Re: [patch 3/3] PTP: add kvm PTP driver

Marcelo Tosatti <mtosatti@xxxxxxxxxx> · Mon, 16 Jan 2017 15:04:18 -0200

On Mon, Jan 16, 2017 at 05:26:53PM +0100, Radim Krcmar wrote:
> 2017-01-13 15:40-0200, Marcelo Tosatti:
> > On Fri, Jan 13, 2017 at 04:56:58PM +0100, Radim Krcmar wrote:
> > > 2017-01-13 10:01-0200, Marcelo Tosatti:
> >> > +		version = pvclock_read_begin(src);
> >> > +
> >> > +		ret = kvm_hypercall2(KVM_HC_CLOCK_OFFSET,
> >> > +				     clock_off_gpa,
> >> > +				     KVM_CLOCK_OFFSET_WALLCLOCK);
> >> > +		if (ret != 0) {
> >> > +			pr_err("clock offset hypercall ret %lu\n", ret);
> >> > +			spin_unlock(&kvm_ptp_lock);
> >> > +			preempt_enable_notrace();
> >> > +			return -EOPNOTSUPP;
> >> > +		}
> >> > +
> >> > +		tspec.tv_sec = clock_off.sec;
> >> > +		tspec.tv_nsec = clock_off.nsec;
> >> > +
> >> > +		delta = rdtsc_ordered() - clock_off.tsc;
> >> > +
> >> > +		offset = pvclock_scale_delta(delta, src->tsc_to_system_mul,
> >> > +					     src->tsc_shift);
> >> > +
> >> > +	} while (pvclock_read_retry(src, version));
> >> > +
> >> > +	preempt_enable_notrace();
> >> > +
> >> > +	tspec.tv_nsec = tspec.tv_nsec + offset;
> >> > +
> >> > +	spin_unlock(&kvm_ptp_lock);
> >> > +
> >> > +	if (tspec.tv_nsec >= NSEC_PER_SEC) {
> >> > +		u64 secs = tspec.tv_nsec;
> >> > +
> >> > +		tspec.tv_nsec = do_div(secs, NSEC_PER_SEC);
> >> > +		tspec.tv_sec += secs;
> >> > +	}
> >> > +
> >> > +	memcpy(ts, &tspec, sizeof(struct timespec64));
> >> 
> >> But the whole idea is of improving the time by reading tsc a bit later
> >> is just weird ... why is it better to provide
> >> 
> >>   tsc + x, time + tsc_delta_to_time(x)
> >> 
> >> than just
> >> 
> >>  tsc, time
> >> 
> >> ?
> > 
> > Because you want to calculate the value of the host realtime clock 
> > at the moment of ptp_kvm_gettime.
> > 
> > We do:
> > 
> > 	1. kvm_hypercall.
> > 	2. get {sec, nsec, guest_tsc}.
> > 	3. kvm_hypercall returns.
> > 	4. delay = rdtsc() - guest_tsc.
> > 
> > Where delay is the delta (measured with the TSC) between points 2 and 4.
> 
> I see now ... the PTP interface is just not good for our purposes.
> We don't return {sec, nsec, guest_tsc}, we just return {sec, nsec} at
> some random time in the past.  And to make it a bit more accurate, you
> add a best-effort delta before returning, which makes sense.

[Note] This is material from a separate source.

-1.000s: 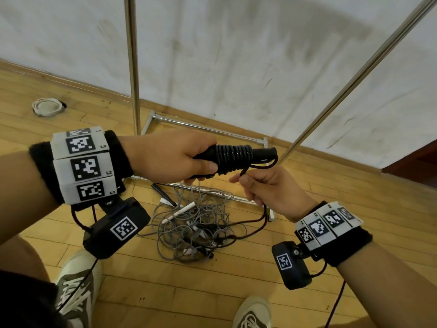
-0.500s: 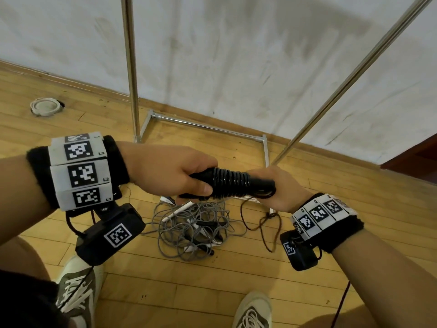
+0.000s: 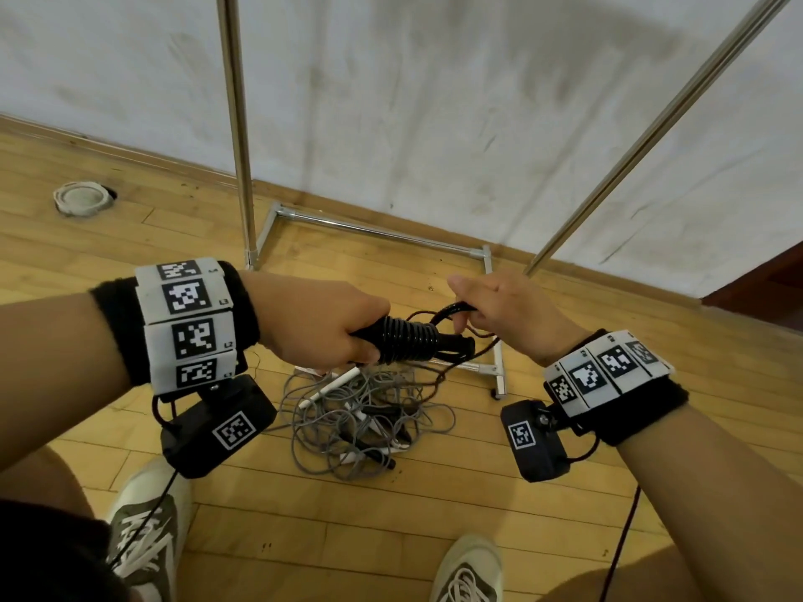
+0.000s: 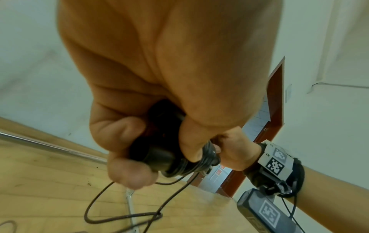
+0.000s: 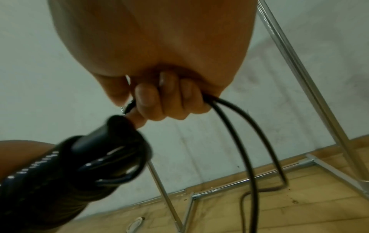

Not random time in the past. We return {sec, nsec} from the host
realtime at the moment the user ran the hypercall. 

Since PTP is very accurate, that "a bit more" counts, yes.

> When we have to depend on pvclock, what are the advantages of not using
> the existing pvclock API for wall clock?
> (You mentioned some extensions.)
> 
>   struct pvclock_wall_clock {
>   	u32   version;
>   	u32   sec;
>   	u32   nsec;
>   } __attribute__((__packed__));

> It gives the wall clock when pvclock was 0, so you just add current
> kvmclock and get the host wall clock.  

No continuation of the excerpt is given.